━━ Dataset section ━━
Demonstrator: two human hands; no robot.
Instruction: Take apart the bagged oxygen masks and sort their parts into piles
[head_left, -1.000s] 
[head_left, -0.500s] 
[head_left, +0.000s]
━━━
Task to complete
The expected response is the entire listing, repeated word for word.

Reply
Demonstrator: two human hands; no robot.
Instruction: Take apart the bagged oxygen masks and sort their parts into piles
[head_left, -1.000s] 
[head_left, -0.500s] 
[head_left, +0.000s]

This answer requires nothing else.